I felt so empty, frustrated and guilty in those first few days. We survived such an intense crisis and I realized that I’d spent my entire life up until then living a fake life,” Tamar adds.

THEN AND now: Tzachi and Tamar Zeitlin. The couple makes a living via lectures and Tamar’s paintings (photo credit: SHLOMI YOSEF)
THEN AND now: Tzachi and Tamar Zeitlin. The couple makes a living via lectures and Tamar’s paintings
(photo credit: SHLOMI YOSEF)
‘We had spent our entire lives being afraid of the Internet. But then when we were finally exposed to it, we realized how we’d been tricked,” explains Tamar Zeitlin, who together with her husband Tzachi, are former members of the infamous haredi sect Neturei Karta, which is often known for its anti-Zionist leanings.
“I felt so empty, frustrated and guilty in those first few days. We survived such an intense crisis and I realized that I’d spent my entire life up until then living a fake life,” Tamar adds.
After a long, drawn-out process, the couple decided to leave the religious world.
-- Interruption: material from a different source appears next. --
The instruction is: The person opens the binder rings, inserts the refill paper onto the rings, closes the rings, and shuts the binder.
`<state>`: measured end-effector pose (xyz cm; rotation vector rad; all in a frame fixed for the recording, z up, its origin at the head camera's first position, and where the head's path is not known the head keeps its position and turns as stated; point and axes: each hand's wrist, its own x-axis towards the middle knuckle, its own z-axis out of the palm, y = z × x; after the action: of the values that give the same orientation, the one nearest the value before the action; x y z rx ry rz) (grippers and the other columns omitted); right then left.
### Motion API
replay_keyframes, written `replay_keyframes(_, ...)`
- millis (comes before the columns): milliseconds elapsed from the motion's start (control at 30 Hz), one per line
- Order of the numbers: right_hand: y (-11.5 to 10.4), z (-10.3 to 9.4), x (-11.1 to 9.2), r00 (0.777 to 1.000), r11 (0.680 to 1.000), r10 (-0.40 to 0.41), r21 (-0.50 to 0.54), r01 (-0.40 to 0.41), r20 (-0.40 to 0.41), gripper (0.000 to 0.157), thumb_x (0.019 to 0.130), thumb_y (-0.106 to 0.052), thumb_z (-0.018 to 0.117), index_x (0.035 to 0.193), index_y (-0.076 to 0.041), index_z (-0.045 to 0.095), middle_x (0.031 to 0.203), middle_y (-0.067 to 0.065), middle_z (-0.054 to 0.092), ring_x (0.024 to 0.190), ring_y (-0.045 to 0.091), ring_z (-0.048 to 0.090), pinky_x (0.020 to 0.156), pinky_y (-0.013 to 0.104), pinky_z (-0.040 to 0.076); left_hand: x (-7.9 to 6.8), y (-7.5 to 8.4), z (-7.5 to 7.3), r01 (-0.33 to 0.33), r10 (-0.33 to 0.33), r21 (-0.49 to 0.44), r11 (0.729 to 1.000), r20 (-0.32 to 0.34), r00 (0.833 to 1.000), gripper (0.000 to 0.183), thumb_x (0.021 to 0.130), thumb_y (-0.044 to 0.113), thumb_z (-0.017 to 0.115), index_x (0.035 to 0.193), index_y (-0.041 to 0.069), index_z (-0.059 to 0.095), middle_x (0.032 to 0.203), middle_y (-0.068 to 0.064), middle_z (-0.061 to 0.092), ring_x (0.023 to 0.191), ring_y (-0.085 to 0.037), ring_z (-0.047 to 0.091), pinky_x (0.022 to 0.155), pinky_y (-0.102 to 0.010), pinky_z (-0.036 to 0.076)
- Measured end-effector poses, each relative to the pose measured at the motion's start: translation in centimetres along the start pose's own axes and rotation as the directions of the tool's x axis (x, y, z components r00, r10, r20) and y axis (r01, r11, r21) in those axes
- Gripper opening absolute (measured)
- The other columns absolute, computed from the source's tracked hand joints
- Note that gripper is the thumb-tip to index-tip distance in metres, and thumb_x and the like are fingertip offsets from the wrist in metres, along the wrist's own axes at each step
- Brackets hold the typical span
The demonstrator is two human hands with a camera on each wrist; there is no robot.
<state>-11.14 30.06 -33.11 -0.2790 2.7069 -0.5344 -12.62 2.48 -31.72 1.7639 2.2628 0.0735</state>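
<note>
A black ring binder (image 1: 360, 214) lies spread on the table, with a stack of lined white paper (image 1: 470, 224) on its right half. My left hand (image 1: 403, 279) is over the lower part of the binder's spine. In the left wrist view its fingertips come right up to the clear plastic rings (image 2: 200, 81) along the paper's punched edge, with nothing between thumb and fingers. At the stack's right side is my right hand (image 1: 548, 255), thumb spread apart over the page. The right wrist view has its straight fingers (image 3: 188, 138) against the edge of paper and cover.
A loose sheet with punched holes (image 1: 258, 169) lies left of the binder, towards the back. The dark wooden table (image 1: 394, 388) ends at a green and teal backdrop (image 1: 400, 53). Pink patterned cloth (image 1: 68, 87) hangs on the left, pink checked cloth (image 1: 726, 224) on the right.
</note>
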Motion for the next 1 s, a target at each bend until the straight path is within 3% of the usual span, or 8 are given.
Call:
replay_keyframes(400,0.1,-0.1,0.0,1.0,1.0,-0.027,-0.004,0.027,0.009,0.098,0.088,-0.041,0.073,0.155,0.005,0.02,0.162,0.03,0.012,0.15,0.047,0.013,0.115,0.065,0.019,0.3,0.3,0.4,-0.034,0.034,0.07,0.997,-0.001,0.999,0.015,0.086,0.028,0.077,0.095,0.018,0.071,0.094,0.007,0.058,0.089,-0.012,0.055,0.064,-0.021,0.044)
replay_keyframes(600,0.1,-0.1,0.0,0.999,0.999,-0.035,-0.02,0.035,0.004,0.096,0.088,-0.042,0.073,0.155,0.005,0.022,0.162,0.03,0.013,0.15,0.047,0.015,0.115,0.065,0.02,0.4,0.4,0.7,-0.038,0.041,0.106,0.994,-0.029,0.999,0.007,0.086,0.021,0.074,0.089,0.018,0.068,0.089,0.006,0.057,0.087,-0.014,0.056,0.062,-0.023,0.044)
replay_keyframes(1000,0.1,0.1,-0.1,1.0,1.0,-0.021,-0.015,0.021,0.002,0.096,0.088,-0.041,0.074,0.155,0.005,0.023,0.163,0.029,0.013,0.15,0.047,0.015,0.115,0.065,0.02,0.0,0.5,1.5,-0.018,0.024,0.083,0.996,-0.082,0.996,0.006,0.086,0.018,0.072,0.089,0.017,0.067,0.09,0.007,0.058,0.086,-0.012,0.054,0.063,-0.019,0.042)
Nowadays, they spend their time giving lectures around Israel about their experiences, and last month, Tamar held an exposition of her paintings, which reflect the changes she’s undergone over the last few years.
“The process of us ceasing to live a religious lifestyle has been quite arduous. At times, I wasn’t sure we would succeed,” Tzachi adds. “In the Neturei Karta community, if you diverge from their way of life in any way, you are considered a failure, and are rejected. And so, all of a sudden, we didn’t know who we were anymore. We’d completely lost our identities and we needed to remake our lives and figure out who we wanted to be.”
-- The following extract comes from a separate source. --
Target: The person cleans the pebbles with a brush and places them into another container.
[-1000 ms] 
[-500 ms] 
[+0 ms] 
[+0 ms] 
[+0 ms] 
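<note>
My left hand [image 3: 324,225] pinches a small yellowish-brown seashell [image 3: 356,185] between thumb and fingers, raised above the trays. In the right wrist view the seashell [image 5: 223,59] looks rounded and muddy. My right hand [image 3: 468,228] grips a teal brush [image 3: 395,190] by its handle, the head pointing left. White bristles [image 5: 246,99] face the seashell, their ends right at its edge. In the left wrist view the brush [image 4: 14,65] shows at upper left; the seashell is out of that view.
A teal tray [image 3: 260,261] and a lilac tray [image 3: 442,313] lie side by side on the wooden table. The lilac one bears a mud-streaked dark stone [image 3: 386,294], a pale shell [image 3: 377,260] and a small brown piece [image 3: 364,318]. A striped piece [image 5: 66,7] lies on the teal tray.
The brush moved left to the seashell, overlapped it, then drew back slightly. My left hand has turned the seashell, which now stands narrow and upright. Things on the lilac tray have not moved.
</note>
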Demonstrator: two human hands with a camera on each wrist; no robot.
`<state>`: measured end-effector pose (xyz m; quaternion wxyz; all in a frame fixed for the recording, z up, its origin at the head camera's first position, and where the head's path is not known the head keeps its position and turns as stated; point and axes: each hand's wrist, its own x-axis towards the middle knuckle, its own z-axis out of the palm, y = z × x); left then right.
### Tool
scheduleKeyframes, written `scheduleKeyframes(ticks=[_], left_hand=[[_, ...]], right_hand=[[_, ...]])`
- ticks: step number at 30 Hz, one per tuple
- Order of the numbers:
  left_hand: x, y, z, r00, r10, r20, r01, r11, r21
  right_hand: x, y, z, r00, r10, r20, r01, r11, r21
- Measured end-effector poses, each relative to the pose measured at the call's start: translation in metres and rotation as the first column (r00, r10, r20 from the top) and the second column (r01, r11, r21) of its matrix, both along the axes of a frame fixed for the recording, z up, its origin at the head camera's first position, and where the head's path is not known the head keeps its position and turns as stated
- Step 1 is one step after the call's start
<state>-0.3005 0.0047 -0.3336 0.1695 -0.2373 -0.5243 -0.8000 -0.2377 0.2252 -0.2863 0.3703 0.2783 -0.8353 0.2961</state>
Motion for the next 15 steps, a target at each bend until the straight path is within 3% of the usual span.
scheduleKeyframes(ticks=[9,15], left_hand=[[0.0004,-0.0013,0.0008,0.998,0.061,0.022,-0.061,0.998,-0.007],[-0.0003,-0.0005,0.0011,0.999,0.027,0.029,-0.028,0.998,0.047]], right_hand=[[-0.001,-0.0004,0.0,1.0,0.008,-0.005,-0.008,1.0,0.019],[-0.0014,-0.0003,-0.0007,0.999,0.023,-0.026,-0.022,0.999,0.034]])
“I felt like the rug had been yanked out from under my feet,” explains Tamar. “If I no longer believed in the ideals promoted by Neturei Karta, then who was I? Some of our kids followed us happily, but others were more cautious. Some people tried to tear Tzachi and me apart, saying that they were trying to save the children. Thank goodness we survived intact and are still together.”
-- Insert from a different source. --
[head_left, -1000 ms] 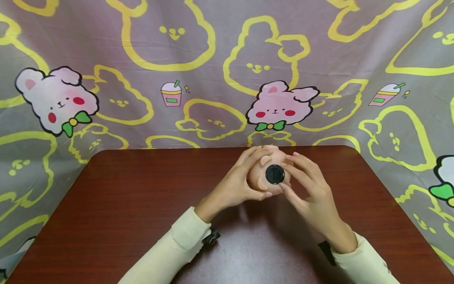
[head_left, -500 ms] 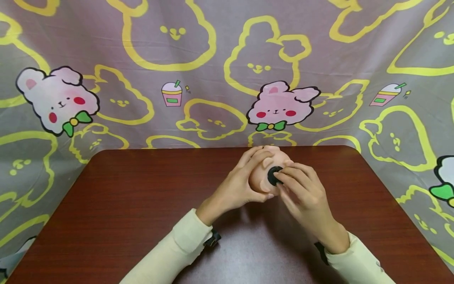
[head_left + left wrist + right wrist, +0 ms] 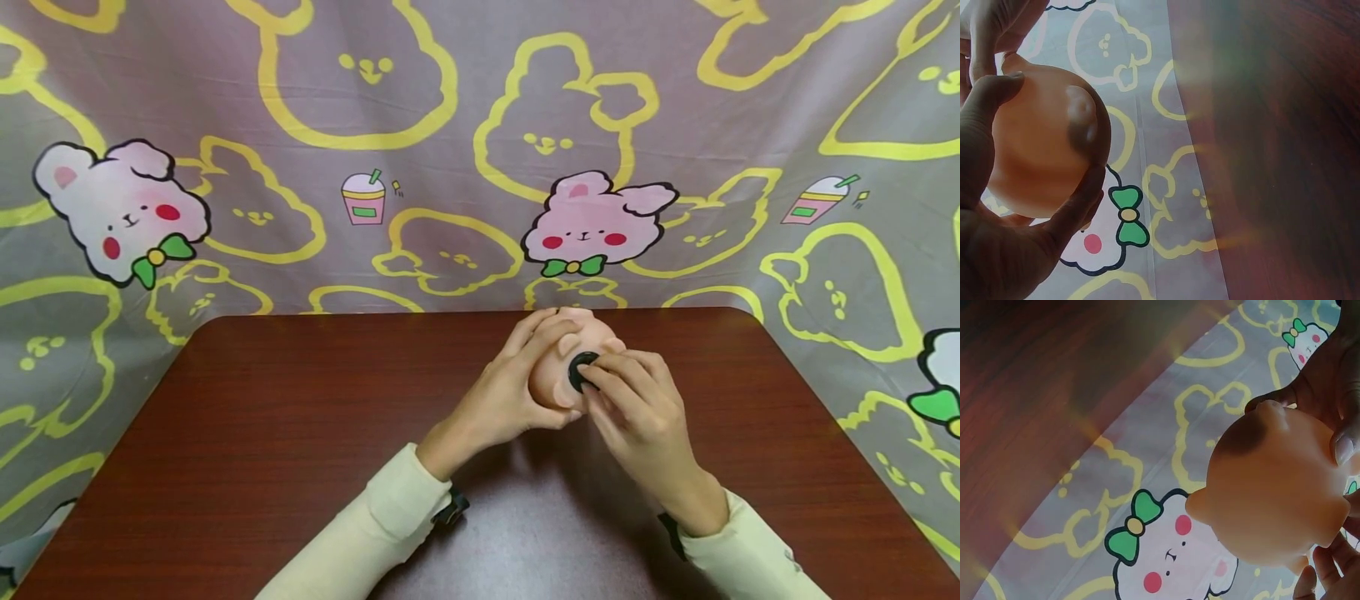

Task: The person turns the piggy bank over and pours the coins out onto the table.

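A round, pale pink piggy bank [image 3: 551,367] with short stubby feet is held up over the table, its underside turned toward the head camera. My left hand [image 3: 487,396] grips it from the left, fingers over the far side and thumb along the near side. A round black plug [image 3: 576,375] sits in the underside, partly covered by my right hand [image 3: 648,421], whose fingertips and thumb pinch at its middle. The left wrist view shows the smooth body of the piggy bank [image 3: 1041,137] between my fingers. In the right wrist view, the bank [image 3: 1272,481] hides most of the plug side.
A dark red-brown wooden table [image 3: 300,433] spreads beneath both hands. Behind it and at its sides hangs a grey-pink cloth [image 3: 450,167] printed with yellow outlines and cartoon rabbits. Black straps [image 3: 450,507] show below the cream sleeves [image 3: 382,508].
My right hand has moved from the rim of the underside onto the black plug, its fingers closing in at the middle. The piggy bank has tilted slightly in my left hand.
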Demonstrator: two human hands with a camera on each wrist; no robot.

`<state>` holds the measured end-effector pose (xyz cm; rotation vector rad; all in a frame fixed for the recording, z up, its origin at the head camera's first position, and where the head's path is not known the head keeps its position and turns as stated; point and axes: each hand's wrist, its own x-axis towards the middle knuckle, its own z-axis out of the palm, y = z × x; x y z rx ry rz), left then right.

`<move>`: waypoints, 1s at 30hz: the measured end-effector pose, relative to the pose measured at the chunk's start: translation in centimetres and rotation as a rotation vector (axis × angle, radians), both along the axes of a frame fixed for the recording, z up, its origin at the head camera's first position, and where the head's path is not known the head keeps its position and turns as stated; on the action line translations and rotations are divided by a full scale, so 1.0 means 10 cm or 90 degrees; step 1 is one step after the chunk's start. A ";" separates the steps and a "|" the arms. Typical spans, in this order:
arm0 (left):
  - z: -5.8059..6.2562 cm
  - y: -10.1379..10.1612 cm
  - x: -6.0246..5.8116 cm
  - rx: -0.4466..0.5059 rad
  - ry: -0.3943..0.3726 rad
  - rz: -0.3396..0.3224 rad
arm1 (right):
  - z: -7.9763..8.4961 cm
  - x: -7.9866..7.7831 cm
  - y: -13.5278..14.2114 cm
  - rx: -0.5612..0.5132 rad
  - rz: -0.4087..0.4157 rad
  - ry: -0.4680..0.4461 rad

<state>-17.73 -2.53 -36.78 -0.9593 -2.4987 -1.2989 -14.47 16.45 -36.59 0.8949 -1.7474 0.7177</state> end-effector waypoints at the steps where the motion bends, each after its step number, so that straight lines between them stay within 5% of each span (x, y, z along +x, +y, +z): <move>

Tamar, 33, and Tzachi, 35, have six children between the ages of 3 and 15. They currently live in Tzur Hadassah, in the outskirts of Jerusalem.
Tamar grew up in a large haredi family in Jerusalem. Both her parents and Tzachi’s parents, who were college-educated, became religious as adults. Tzachi grew up in Moshav Tifrach in the Negev until he was nine, and after that, his family moved to Jerusalem.
“I attended an anti-Zionist youth group in Mea She’arim when I was a kid, and we were spoken to only in Yiddish,” Tzachi recalls. “We were taught to separate ourselves from anything connected to the State of Israel. I joined the Mishmerot Hatzniyut. Tamar and I were introduced by shidduch [matchmaking] when I’d already become active in Neturei Karta. After we got married, we went to live in Ramat Beit Shemesh Bet in a Neturei Karta neighborhood.”
Tamar was only 17 when she met Tzachi.
“I’d been taught that a wife obeys her husband in everything connected to religion. I, on the other hand, was in charge of the day-to-day things,” she explains.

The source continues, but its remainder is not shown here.